# Yelp Review Prediction
## 1.1 Background Information and Thesis Statement
The main goals of this project are to identify a small set of informative features and a prediction model that manages to predict the ratings of reviews accurately. We also provide an interpretable model. Training data are about 1.5 million Yelp reviews and test data is 1 million.
## 1.2 Data Clean
- Modify Abbreviation and Special Symbol
    - Before:  n’t
    - After:  not


- Remove Non-English Reviews
- Negative Sentences
    - Before: They NEVER get my order right
    - After: they never notget notmy notorder notright


- Remove Punctuation

# 2 Model Description

Neural Network is a widely used method in text mining field. It provides more accurate predictions when predictors have complex patterns.

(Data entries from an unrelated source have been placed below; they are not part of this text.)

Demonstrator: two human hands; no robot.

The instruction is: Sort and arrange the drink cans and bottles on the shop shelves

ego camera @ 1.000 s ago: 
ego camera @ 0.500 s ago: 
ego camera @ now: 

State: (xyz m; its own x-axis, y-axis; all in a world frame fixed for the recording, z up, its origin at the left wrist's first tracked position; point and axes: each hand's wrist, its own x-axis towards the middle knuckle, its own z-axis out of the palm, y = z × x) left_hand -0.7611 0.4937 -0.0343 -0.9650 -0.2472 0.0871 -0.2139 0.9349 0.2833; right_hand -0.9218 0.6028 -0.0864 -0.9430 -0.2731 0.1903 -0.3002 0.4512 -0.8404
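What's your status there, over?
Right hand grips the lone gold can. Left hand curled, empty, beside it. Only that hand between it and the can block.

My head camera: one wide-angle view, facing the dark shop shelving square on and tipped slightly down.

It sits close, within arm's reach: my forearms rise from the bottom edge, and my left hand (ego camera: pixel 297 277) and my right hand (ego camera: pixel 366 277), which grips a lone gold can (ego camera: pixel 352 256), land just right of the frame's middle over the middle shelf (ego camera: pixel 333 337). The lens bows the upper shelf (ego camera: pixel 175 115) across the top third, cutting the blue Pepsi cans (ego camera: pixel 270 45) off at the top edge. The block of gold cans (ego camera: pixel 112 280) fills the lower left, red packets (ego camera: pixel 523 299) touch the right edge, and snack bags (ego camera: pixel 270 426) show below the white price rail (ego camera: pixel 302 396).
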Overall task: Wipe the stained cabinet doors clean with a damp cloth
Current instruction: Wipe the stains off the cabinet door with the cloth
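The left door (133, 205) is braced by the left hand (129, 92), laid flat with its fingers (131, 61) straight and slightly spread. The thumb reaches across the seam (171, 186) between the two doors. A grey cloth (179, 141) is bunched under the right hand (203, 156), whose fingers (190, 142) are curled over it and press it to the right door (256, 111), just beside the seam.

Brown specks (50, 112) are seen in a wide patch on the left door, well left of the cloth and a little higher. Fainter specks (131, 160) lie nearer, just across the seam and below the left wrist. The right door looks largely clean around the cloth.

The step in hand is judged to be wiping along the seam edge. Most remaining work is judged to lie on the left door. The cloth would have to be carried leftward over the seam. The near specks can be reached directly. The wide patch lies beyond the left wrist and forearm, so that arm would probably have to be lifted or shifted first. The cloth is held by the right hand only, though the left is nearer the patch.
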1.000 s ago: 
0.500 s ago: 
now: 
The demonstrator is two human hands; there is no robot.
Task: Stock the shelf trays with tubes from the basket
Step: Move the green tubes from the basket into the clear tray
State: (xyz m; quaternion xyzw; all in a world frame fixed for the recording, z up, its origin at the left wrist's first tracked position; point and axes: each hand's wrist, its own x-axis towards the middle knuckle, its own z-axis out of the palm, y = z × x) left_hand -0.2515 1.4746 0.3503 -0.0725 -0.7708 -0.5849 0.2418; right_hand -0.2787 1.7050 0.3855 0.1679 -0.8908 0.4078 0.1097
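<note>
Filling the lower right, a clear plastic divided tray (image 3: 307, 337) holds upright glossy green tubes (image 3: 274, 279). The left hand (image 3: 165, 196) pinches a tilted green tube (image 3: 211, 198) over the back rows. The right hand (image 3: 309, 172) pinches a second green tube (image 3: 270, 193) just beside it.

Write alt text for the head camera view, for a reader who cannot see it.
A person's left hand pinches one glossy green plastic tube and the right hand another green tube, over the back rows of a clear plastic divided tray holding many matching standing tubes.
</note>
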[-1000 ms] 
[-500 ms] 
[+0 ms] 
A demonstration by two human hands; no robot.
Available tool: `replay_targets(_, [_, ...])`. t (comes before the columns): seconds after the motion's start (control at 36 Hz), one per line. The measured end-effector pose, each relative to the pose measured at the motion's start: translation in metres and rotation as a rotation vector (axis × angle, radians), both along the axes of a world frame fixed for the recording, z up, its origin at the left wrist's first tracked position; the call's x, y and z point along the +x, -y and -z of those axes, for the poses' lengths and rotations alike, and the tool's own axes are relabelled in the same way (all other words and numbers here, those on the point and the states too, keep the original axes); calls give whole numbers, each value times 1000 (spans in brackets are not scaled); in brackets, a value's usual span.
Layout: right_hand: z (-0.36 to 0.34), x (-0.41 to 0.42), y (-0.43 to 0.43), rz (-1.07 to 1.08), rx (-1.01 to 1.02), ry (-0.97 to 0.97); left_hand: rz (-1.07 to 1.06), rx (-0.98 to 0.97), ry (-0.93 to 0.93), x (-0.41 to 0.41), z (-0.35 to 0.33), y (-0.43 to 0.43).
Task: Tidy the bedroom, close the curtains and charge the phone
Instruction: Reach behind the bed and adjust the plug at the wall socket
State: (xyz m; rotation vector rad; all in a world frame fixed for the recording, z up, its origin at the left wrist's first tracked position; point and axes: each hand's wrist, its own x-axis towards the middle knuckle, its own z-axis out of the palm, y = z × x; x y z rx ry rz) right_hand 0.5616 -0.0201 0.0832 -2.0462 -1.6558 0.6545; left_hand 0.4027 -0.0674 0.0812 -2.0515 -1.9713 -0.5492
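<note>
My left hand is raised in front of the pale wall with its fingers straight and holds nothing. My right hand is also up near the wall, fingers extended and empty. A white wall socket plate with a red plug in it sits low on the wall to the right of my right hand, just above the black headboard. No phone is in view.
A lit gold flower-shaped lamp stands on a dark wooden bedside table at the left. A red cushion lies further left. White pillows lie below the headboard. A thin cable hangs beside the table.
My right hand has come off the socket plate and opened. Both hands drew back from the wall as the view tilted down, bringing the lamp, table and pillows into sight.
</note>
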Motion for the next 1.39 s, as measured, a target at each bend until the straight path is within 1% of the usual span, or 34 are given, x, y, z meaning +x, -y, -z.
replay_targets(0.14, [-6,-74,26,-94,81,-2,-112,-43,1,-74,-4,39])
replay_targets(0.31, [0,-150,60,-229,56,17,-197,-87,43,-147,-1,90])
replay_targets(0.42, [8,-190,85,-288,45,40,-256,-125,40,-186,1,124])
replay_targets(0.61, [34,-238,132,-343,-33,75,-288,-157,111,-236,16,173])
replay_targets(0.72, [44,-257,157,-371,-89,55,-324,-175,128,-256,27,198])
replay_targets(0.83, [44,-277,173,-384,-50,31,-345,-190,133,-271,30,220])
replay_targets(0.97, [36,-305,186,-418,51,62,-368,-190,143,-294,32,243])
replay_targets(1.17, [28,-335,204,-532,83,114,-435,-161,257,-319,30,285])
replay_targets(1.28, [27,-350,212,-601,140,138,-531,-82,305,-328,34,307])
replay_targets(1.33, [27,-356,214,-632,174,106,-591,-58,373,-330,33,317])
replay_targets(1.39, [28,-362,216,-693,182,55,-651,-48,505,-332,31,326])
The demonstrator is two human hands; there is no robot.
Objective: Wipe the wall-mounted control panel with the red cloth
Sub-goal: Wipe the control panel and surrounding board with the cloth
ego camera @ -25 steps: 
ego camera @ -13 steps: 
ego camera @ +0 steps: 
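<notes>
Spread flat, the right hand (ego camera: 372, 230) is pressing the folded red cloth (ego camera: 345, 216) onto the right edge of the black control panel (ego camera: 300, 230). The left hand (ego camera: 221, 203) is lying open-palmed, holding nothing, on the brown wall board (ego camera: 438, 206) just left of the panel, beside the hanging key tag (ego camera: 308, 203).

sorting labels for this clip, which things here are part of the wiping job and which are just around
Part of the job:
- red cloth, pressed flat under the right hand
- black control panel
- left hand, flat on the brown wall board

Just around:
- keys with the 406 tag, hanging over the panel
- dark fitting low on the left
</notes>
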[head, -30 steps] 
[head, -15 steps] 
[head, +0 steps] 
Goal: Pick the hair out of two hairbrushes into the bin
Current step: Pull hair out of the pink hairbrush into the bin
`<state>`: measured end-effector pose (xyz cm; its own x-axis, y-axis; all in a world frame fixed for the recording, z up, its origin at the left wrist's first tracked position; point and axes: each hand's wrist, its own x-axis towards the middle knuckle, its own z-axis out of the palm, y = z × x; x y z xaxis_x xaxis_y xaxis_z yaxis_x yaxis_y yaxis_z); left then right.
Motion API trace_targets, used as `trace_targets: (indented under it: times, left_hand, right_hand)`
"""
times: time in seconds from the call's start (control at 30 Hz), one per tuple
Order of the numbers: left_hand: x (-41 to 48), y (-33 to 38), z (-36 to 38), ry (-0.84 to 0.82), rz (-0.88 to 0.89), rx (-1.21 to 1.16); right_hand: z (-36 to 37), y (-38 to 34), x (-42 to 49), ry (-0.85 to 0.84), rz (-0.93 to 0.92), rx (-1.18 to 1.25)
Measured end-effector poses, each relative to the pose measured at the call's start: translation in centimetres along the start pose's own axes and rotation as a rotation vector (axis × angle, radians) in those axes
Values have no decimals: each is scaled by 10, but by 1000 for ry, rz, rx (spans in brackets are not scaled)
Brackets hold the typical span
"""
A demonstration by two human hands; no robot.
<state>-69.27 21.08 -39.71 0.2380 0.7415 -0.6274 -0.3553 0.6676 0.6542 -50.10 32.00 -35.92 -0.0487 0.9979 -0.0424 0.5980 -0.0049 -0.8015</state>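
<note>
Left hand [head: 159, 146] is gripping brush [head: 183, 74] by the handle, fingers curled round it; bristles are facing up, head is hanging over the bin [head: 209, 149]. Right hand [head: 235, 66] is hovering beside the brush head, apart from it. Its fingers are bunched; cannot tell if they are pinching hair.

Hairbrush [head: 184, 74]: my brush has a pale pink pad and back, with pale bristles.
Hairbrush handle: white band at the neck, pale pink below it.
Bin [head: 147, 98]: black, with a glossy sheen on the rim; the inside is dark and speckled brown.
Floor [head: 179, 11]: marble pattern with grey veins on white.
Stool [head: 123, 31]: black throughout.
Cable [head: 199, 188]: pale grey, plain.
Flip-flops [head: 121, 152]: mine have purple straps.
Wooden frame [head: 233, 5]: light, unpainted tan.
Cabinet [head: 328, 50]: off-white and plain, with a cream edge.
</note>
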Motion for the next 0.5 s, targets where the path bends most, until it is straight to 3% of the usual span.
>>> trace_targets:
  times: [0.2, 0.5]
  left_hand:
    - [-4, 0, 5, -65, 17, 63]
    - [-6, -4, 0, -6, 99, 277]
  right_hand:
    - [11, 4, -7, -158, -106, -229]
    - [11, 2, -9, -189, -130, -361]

And its calculation speed is much faster than other methods like SVM. We finally used Neural Network to build the prediction model on 500,000 samples. The model has 3 layers, a LSTM *(Long Short Term Memory)* layer with 50 output nodes followed by a Dense layer with 5 output nodes and then a Dense layer with 1 output node. The features used in the model consist of two parts: 
- Pre-trained Sentence Vectors by word embedding process: Capture the word frequency and order information
- Additional Interpretable Variables directly generated from yelp data: Capture sentiment in the text as well as some date and location information

As the learning curve of the final model shown below, when the training sample size reaches 500,000, adding more training sample cannot cause obvious decrease on MSE of the test set.

![Learn Cruve](../image/learning_curve2.png)|  | ![Learn Cruve](../image/embedding.png)
:- | :- | :- 



## 2.1 Pre-trained Sentence Vectors

In order to capture the word counts information in the text with low dimension features, we used the word embedding process to convert each review into a 100-dimension vector. The word embedding is an unsupervised deep learning process. For the Word2Vec method, the main idea is to estimate words in nearby context. The embedding process uses Artificial Neural Networks. The input is list of sentences with separated words and the outputs are vectors for each word. 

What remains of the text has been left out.